172 Cal. App. 4th at 943-945.

In analyzing whether a contractor’s license was required to perform these “construction management” services, the Court looked to the statutory definition of a “contractor” under the License Law.

“ A “contractor”—a term “synonymous with ‘builder’” according to section 7026—is required to hold one of three categories of contractor's license: Class A (general engineering contractor), class B (general building contractor), or class C (covering “specialty” licenses). (§§ 7055–7058.) Section 7026 defines “contractor” as “any person who undertakes to or offers to undertake to, or purports to have the capacity to undertake to, or submits a bid to, or does himself or herself or by or through others, construct, alter, repair, add to, subtract from, improve, move, wreck or demolish any building, highway, road, parking facility, railroad, excavation or other structure, project, development or improvement, or to do any part thereof, … whether or not the performance of work herein described involves the addition to, or fabrication into, any structure, project, development or improvement herein described of any material or article of merchandise. ‘Contractor’ includes subcontractor and specialty contractor.”(Emphasis added)

172 Cal. App. 4th at 947.

In holding that no contractor’s license was required to perform these construction management services, the Court noted that those services did not fall within the essential functions of a “contractor” defined in Bus. & Prof. Code § 7026:

“[Construction Manager] neither contracted with Owner to perform any of the activities listed in section 7026's definition of a contractor, nor performed any of those activities. Indeed, Owner entered into a construction contract with Fullmer Construction, a licensed general contractor, to perform and/or supervise all construction on the project, and Fullmer Construction hired all of the subcontractors who performed construction services with respect to the project. In no way did the DMA contemplate that Plaintiff was to perform construction services, or assume the general contractor's responsibilities under the construction contract.” (Emphasis added)

172 Cal. App. 4th at 948.

In reaching this conclusion the Court also noted that there is an express statute (Gov. Code § 4525(e)) which requires that construction managers on public works construction projects be licensed as either architects, professional engineers or general contractors, but that there was no such similar statute requiring construction managers on private project hold any license of any type, much less a contractors license.

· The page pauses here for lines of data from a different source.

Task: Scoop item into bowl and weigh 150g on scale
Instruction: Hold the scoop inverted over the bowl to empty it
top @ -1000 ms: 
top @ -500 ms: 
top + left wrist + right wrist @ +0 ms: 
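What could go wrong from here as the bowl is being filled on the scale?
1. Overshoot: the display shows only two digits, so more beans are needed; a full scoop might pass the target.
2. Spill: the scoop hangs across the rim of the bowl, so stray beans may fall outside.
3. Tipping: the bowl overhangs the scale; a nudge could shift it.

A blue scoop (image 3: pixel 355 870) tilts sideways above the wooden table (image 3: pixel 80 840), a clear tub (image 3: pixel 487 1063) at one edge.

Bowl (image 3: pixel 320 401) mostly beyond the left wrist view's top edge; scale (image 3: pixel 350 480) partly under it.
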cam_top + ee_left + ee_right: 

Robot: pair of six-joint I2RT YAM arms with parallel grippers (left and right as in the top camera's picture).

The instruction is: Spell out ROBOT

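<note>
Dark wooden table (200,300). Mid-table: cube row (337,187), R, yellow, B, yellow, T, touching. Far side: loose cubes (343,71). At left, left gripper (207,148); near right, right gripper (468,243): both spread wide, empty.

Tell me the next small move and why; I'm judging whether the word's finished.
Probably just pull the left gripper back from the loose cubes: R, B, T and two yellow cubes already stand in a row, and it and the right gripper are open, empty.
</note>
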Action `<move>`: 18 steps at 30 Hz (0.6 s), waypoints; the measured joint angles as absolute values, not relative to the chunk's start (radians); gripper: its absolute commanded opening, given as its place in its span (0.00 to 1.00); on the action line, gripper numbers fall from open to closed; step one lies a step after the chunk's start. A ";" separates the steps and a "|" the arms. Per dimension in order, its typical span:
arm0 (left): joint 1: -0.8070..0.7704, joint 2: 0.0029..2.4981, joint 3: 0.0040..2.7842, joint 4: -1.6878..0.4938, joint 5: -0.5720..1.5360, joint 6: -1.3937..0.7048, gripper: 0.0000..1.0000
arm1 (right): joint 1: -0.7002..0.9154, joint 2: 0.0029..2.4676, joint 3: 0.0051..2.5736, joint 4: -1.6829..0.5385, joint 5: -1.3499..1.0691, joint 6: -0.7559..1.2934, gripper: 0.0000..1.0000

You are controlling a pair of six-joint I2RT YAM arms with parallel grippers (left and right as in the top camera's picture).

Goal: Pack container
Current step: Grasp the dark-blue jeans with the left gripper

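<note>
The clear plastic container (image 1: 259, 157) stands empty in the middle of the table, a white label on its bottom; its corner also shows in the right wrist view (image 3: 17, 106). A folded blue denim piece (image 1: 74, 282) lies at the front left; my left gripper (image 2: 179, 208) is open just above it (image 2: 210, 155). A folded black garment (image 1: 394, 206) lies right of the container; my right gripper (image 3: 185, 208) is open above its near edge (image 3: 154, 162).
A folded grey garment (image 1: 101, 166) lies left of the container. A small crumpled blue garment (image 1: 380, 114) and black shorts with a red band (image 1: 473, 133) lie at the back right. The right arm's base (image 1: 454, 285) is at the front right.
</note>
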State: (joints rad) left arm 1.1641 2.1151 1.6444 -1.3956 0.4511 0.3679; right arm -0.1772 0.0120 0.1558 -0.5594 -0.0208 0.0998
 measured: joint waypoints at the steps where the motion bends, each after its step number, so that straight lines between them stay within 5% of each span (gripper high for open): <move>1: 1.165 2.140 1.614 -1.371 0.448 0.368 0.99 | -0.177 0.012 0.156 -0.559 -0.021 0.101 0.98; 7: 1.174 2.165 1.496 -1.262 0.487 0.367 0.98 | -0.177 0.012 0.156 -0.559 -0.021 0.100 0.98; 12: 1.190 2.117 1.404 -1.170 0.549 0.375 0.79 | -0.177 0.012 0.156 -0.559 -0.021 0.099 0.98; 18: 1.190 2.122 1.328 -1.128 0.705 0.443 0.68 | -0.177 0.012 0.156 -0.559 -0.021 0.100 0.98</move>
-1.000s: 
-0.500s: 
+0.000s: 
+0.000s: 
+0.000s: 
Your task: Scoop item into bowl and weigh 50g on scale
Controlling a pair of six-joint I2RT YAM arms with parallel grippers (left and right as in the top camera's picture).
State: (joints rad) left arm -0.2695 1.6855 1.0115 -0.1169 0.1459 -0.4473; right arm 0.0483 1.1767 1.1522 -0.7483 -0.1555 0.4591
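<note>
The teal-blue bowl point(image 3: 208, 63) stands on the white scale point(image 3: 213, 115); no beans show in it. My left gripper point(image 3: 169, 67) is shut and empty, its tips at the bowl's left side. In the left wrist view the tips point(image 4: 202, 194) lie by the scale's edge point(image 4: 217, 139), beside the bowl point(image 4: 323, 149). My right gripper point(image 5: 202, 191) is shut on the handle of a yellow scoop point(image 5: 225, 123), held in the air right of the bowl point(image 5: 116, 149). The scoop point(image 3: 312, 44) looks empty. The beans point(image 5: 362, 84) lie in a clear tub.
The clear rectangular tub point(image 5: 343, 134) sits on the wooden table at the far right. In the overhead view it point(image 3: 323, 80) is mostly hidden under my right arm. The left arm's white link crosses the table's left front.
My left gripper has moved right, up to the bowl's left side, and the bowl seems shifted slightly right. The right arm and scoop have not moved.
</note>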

“We note as well that the Legislature provided that construction managers on public works projects must be licensed architects, engineers or general contractors. (Gov. Code, § 4525, subd. (e).) The Legislature determined that licensure was required for public works projects, and so enacted a statute to that effect; the fact that a similar statute applicable to privately owned real estate development projects was not enacted strongly suggests that the Legislature determined that licensure of construction managers was not necessary in that arena.

In short, the Legislature has not defined the term “contractor” to include persons who perform construction management services such as those set forth in the DMA. Fn.6, It is within the sole purview of the Legislature to determine whether private construction project managers should be licensed. To this end, the Legislature is empowered to conduct public hearings on the merits of such licensure, to solicit the views of the various players in the building industry who would be affected by such a requirement, and to amend the licensing law if it concludes that the public interest would be better served by such a revision. Unless and until the Legislature does so, its failure to expressly address the issue must be the last word.”(Emphasis added)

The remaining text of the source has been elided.